Algerian Trauma

July 01, 1992

President Mohammed Boudiaf, assassinated on Monday, was Algeria's best hope of evolution to democracy. Now the conflict between secular militarists and Muslim fundamentalists is renewed.

President Boudiaf was a figurehead for a chastened military regime. He had been in exile for 27 years when invited back in January to head the High State Committee. He was part of the revolution that brought independence from France 30 years ago. But he was untainted by the corruption and tyranny of the ruling National Liberation Front (FLN) since then. He was 73, and equally opposed to fundamentalism and corruption.

The assassination of Mr. Boudiaf in a hail of gunfire before an audience in the eastern town of Annaba left many questions. It came as the treason trial against seven leaders of the Islamic Salvation Front (FIS) was resuming. Throughout the French-speaking Islamic world, some clergymen cheered. The FIS won the first round of an election last Christmas and deserved to form a government when the army instead threw out the Marxist-military president, Chadli Benjedid, canceled the run-off election and jailed 10,000 FIS supporters.
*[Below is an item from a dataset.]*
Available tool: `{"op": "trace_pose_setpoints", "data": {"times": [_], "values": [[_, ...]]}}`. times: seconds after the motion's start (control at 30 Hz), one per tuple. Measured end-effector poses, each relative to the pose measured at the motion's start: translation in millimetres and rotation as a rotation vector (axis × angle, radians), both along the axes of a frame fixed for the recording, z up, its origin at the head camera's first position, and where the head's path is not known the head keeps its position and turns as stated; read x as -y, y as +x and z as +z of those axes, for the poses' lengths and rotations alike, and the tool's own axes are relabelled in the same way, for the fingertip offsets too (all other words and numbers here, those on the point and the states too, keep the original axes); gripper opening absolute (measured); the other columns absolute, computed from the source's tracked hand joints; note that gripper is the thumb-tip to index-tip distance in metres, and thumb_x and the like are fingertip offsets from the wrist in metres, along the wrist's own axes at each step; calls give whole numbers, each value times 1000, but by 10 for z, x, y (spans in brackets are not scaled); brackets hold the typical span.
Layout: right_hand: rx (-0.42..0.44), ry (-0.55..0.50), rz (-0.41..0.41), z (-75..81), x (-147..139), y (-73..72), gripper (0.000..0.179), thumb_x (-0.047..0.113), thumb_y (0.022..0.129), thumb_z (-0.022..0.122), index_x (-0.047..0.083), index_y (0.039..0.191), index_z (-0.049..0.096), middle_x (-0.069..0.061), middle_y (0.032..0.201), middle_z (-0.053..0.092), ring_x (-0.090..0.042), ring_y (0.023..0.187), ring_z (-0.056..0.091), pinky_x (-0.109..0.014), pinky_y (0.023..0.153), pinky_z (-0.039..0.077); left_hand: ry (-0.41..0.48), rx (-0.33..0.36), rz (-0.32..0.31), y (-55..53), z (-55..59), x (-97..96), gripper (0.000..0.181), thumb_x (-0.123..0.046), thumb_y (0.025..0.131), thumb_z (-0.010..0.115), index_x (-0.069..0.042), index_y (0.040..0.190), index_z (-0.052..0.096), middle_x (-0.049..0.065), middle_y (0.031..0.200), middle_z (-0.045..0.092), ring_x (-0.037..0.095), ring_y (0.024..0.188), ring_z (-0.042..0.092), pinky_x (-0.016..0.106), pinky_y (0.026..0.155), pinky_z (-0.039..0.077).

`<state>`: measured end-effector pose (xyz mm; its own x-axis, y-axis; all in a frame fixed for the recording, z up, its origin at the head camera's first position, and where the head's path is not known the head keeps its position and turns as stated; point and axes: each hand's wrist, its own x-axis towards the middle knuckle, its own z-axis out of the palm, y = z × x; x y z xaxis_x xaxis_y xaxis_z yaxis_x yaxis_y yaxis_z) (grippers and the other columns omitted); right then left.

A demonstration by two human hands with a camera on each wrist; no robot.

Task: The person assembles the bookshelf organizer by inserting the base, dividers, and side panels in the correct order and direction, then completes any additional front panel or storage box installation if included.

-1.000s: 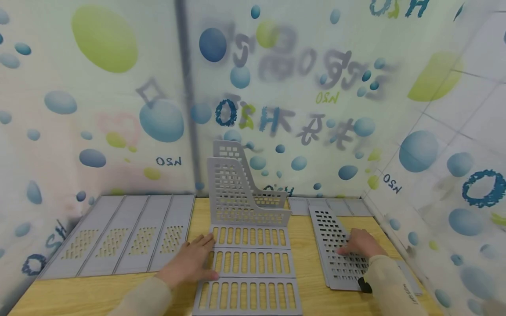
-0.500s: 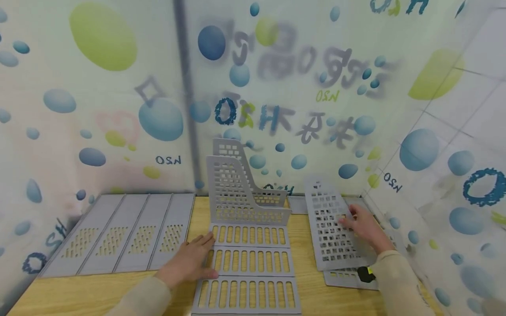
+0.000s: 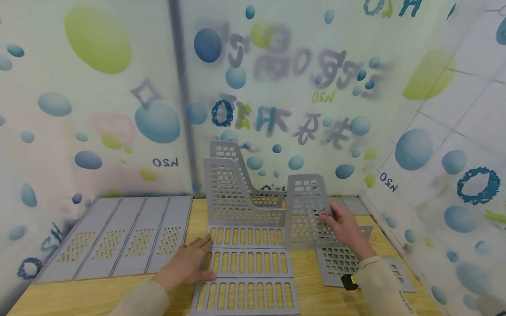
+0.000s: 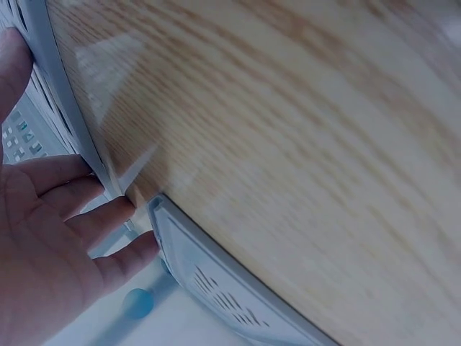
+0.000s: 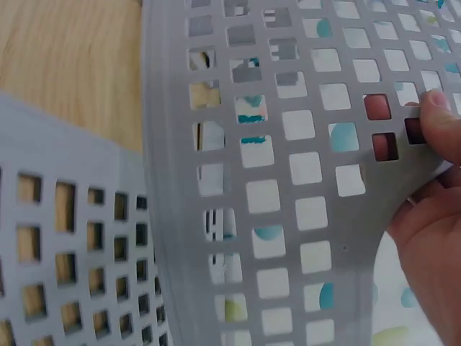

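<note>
My right hand (image 3: 348,230) pinches a grey perforated side panel (image 3: 292,206) by its curved edge. In the right wrist view the thumb lies over the holes of the held panel (image 5: 353,238), with fingers behind it. The panel stands roughly upright, its lower left corner close to the slotted grey base (image 3: 253,249). My left hand (image 3: 186,263) rests with fingers extended along the left edge of that base. Another perforated panel (image 3: 229,193) stands upright at the base's far end, with a matching one (image 3: 225,145) behind it. In the left wrist view the left hand (image 4: 50,238) shows relaxed fingers.
Flat grey panels joined in a row (image 3: 130,213) lie on the left of the wooden table (image 3: 99,298). Another perforated panel (image 3: 326,272) lies flat under the right forearm. A grey strip (image 3: 356,206) lies along the back right. Patterned curtains (image 3: 158,66) surround the table.
My right hand has lifted the perforated side panel off the one below it, tipped it upright and moved it left towards the base. The left hand has stayed in place.
</note>
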<state>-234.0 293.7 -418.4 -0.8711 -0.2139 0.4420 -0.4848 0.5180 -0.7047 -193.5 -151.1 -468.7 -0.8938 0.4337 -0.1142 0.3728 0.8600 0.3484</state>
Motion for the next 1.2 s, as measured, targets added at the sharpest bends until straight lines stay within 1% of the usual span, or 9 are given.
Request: {"op": "trace_pose_setpoints", "data": {"times": [0.3, 0.4, 0.53, 0.57, 0.67, 0.77, 0.93, 1.1, 1.2], "values": [[15, -14, -10, -5, -45, 56, 16, -7, 98, 63, -6, 114, 63, -18, 94, 70, -11, 78, 70, -33, 63, 58, -8, 4, -1, -8, 4, -17, 101, -54, 79, 83, 7, 150, 45, 25, 163, 35, 51, 143, 40, 80, 101, 36], [44, 36, -11, 1, -99, 74, 11, -1, 98, 66, -3, 109, 67, -14, 89, 71, -8, 70, 65, -30, 58, 53, 18, -15, 21, 15, -26, -9, 105, -54, 78, 84, 13, 149, 43, 33, 159, 34, 54, 142, 39, 77, 103, 38], [100, 139, 17, 5, -186, 98, 5, 5, 96, 71, 0, 94, 71, -7, 72, 66, -2, 56, 44, -26, 50, 38, 54, -30, 78, 72, -56, 23, 109, -55, 79, 84, 25, 140, 43, 47, 150, 34, 62, 138, 37, 71, 108, 38], [113, 153, 33, 0, -200, 103, 6, 6, 96, 71, 0, 93, 72, -7, 72, 67, 0, 57, 44, -26, 51, 38, 61, -28, 86, 84, -58, 37, 110, -56, 78, 84, 26, 138, 43, 49, 148, 34, 63, 138, 36, 71, 108, 37], [131, 148, 94, -33, -211, 114, 8, 3, 97, 68, -2, 96, 74, -13, 76, 70, -1, 64, 58, -28, 56, 51, 62, -13, 77, 99, -48, 80, 111, -57, 75, 86, 25, 137, 46, 48, 148, 35, 63, 138, 35, 71, 109, 36], [153, 105, 139, -81, -163, 115, 14, 3, 100, 65, -5, 106, 74, -20, 95, 76, -12, 83, 73, -34, 69, 60, 56, 7, 40, 94, -27, 117, 117, -58, 67, 91, 22, 140, 46, 48, 150, 33, 63, 140, 34, 71, 111, 34], [153, 95, 123, -136, -23, 92, 25, 9, 101, 65, -8, 118, 71, -21, 104, 76, -18, 90, 76, -34, 75, 62, 36, 25, 16, 83, 4, 133, 124, -58, 61, 93, 22, 142, 44, 47, 151, 31, 63, 142, 31, 70, 113, 32], [148, 79, 76, -130, 76, 81, 20, 8, 100, 66, -6, 111, 74, -17, 101, 77, -17, 90, 75, -34, 76, 62, 29, 11, 28, 98, 55, 147, 123, -55, 61, 94, 23, 141, 43, 47, 152, 31, 62, 142, 30, 69, 114, 31], [144, 25, 124, -160, 195, 71, 12, 4, 99, 66, -2, 102, 75, -16, 99, 77, -18, 88, 75, -36, 75, 62, 23, 5, 34, 118, 69, 148, 123, -53, 61, 95, 24, 141, 43, 47, 151, 31, 62, 142, 31, 69, 114, 31]]}}
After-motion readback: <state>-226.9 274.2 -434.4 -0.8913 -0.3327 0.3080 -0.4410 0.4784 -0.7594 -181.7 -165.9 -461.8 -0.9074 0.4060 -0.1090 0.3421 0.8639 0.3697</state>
Others beside the FIS had motives. FLN office-holders had been pushed aside in the January coup. President Boudiaf showed signs of authentic political ambition. With FIS sympathizers routinely taking potshots at soldiers and police, someone else could sneak in. Whoever it was, the remaining members of the ruling committee are in charge. Defense Minister Khaled Nezzar is key among them and may emerge as the regime's strong man.

Algeria is run for the benefit of its army. The people are disgusted with the economy and corruption. That's why they voted for the FIS. The country lives on oil and gas exports, and suffers from their recent fall in price. Investment and aid from the European Community are held back by fear of instability and the Marxist heritage of the regime. The one thing worse than the Muslim fundamentalists who fairly won the nation's only free election is the military repression that holds them down. The army and President Benjedid responded to rioting in 1988 with the democratic constitution of 1989. Now if only the junta would abide by it.